Task force member Ken Fentress, pastor of Montrose Baptist Church in Rockville, Md., spoke to the Executive Committee regarding the convention's ties to slavery upon its founding in 1845 being a barrier to some in the African American community, saying "the name Southern Baptist is full of meaning, significance and history.

The 2009 SBC Annual Church Profile report showed that 6.5 percent of SBC congregations were predominantly African American while an additional 12.5 percent reflected other ethnic identities.

The SBC name, Fentress said, has been "a source of difficulty for church planters ... serving in areas outside the American South." It also "has been a source of difficulty among African Americans precisely because of its identity and the history of the Confederacy."

A recent study by LifeWay Christian Resources found 40 percent of Americans had an unfavorable view of the convention. The groups more likely to have a "very unfavorable" opinion included those who never attend church (44%), Hispanics (29%), people who live in small cities (26%) and young adults ages 18-29 (25%).

The report ended weeks of speculation as to what the task force would do. A name change was first proposed in 1903, and in recent years, motions to consider a change were made from the floor of the Southern Baptist Convention in 1965, 1974, 1983, 1989, 1990 and 1998. In 1999, a motion to conduct a straw poll to consider a name change was defeated on the convention floor. Then, in 2004, messengers defeated a motion to authorize the SBC president to appoint a committee to study a name change.

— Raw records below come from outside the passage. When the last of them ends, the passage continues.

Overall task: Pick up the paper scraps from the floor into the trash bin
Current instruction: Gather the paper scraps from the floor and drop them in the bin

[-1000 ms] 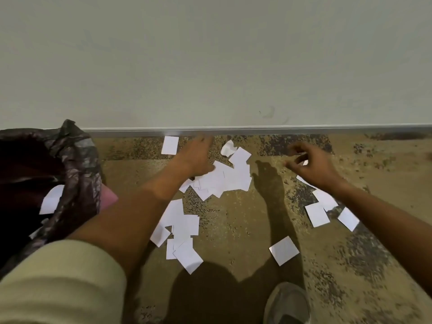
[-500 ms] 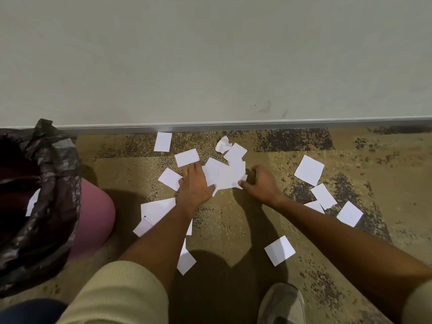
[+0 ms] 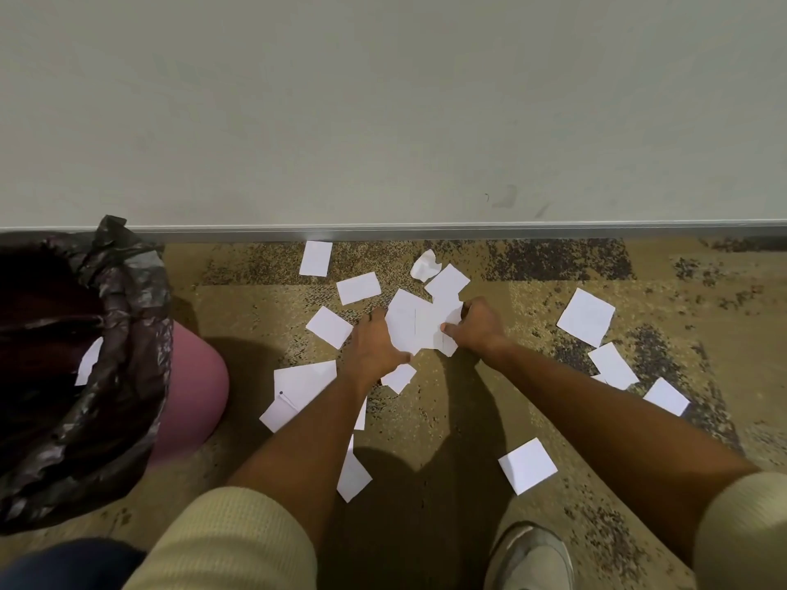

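Note:
White paper scraps lie scattered on the mottled floor. A bunched pile of scraps sits between my two hands near the wall. My left hand presses against the pile's left side, fingers spread on the floor. My right hand curls around the pile's right edge, thumb on the paper. Loose scraps lie beside them: a crumpled one, a square to the right, another near my shoe. The pink trash bin with a black liner stands at the left, one scrap inside.
A grey-green wall with a metal baseboard strip runs across just beyond the scraps. My shoe stands at the bottom right. More scraps lie under my left forearm and at the far right.
My right hand has swung left from the right-hand scraps to the central pile. Both hands have closed in on the pile and bunched it tighter between them.

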The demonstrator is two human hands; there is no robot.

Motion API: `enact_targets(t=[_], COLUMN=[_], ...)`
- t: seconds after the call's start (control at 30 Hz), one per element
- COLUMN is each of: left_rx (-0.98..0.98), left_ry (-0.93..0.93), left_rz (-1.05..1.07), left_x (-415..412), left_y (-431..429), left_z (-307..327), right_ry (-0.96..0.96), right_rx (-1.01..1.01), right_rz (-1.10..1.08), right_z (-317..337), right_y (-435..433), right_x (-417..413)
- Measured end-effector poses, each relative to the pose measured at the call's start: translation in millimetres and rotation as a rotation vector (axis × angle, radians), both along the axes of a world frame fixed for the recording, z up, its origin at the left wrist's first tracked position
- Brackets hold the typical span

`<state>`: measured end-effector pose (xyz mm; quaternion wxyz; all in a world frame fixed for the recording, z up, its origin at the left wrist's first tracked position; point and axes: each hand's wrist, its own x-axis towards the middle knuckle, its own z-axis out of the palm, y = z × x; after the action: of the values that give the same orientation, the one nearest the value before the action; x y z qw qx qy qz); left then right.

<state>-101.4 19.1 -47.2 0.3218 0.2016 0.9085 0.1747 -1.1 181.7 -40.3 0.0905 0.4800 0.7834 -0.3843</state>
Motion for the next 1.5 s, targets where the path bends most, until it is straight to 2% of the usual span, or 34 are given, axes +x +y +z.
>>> enact_targets(t=[0.23,0.47,0.63,0.93,1.17,1.5], left_rx=[0.086,0.126,0.120,0.235,0.309,0.480], left_ry=[-0.026,-0.104,-0.208,-0.183,-0.127,0.086], left_rz=[0.104,0.163,0.201,0.084,-0.035,-0.180], left_x=[10,14,15,-19,-56,-91], left_y=[-2,5,8,-15,-16,-47], left_z=[4,13,15,32,92,232], right_ry=[-0.018,0.038,0.101,0.212,0.392,0.579], right_rx=[0.043,0.045,-0.050,-0.225,-0.382,-0.481], right_rz=[0.144,0.104,0.067,-0.028,-0.107,0.014], right_z=[5,2,0,0,24,95], right_y=[-10,-20,-26,-22,-23,-47], right_x=[1,-3,-4,14,12,-24])
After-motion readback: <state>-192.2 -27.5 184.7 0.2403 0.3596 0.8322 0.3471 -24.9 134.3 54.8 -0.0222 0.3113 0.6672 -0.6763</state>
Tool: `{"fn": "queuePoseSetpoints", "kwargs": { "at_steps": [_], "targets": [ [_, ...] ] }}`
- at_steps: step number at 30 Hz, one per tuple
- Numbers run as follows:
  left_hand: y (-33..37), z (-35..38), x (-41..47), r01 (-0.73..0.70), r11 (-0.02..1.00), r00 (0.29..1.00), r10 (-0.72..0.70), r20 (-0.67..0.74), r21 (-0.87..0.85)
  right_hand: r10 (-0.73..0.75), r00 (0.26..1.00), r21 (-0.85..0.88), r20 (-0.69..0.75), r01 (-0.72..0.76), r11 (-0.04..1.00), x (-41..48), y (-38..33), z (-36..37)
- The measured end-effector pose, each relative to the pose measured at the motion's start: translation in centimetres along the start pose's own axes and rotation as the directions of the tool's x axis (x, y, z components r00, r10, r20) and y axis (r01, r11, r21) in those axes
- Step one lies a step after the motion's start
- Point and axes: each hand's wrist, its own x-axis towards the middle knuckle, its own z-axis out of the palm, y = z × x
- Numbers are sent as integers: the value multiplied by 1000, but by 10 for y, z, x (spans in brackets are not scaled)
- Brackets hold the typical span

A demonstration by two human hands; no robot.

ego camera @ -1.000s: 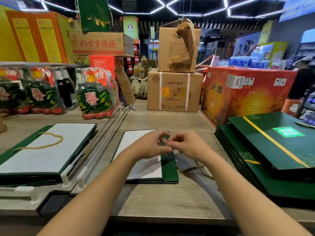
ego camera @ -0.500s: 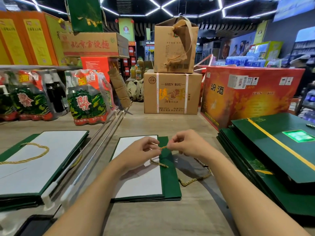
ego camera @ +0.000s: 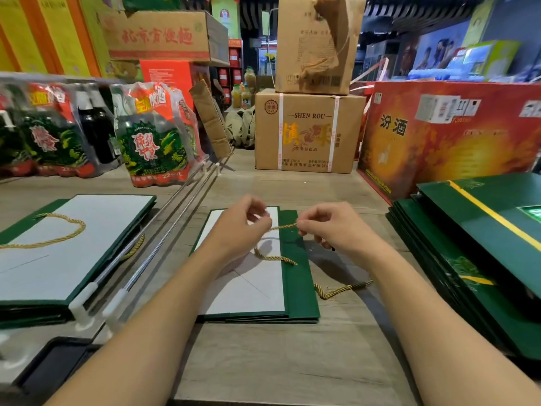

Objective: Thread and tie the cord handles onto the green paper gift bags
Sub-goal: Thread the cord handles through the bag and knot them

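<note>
A flat green paper gift bag (ego camera: pixel 298 291) with a white inner face lies on the wooden table in front of me. A gold twisted cord (ego camera: pixel 282 227) runs taut between my two hands above the bag's green top band. My left hand (ego camera: pixel 243 230) pinches one part of the cord and my right hand (ego camera: pixel 328 227) pinches the other. A slack stretch of the cord lies across the bag, and more of it trails onto the table at the bag's right.
A flat bag with a gold cord handle (ego camera: pixel 52 230) lies at the left beyond two metal rails (ego camera: pixel 164 238). A stack of flat green bags (ego camera: pixel 480 247) sits at the right. Cardboard boxes (ego camera: pixel 307 133), a red carton (ego camera: pixel 448 133) and bottle packs (ego camera: pixel 155 142) stand behind.
My hands have drawn apart, stretching the cord between them. More cord now lies loose across the bag and on the table to its right.
</note>
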Motion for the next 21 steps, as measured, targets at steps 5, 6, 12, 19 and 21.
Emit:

Other members of the 20-member task force, which were appointed by SBC President Bryant Wright, include Michael Allen, pastor of Uptown Baptist Church in Chicago; David Dockery, president of Union University; Tom Elliff, president of the International Mission Board; Kevin Ezell, president of the North American Mission Board; Albert Mohler Jr., president of the Southern Baptist Theological Seminary; and Paige Patterson, president of Southwestern Baptist Theological Seminary.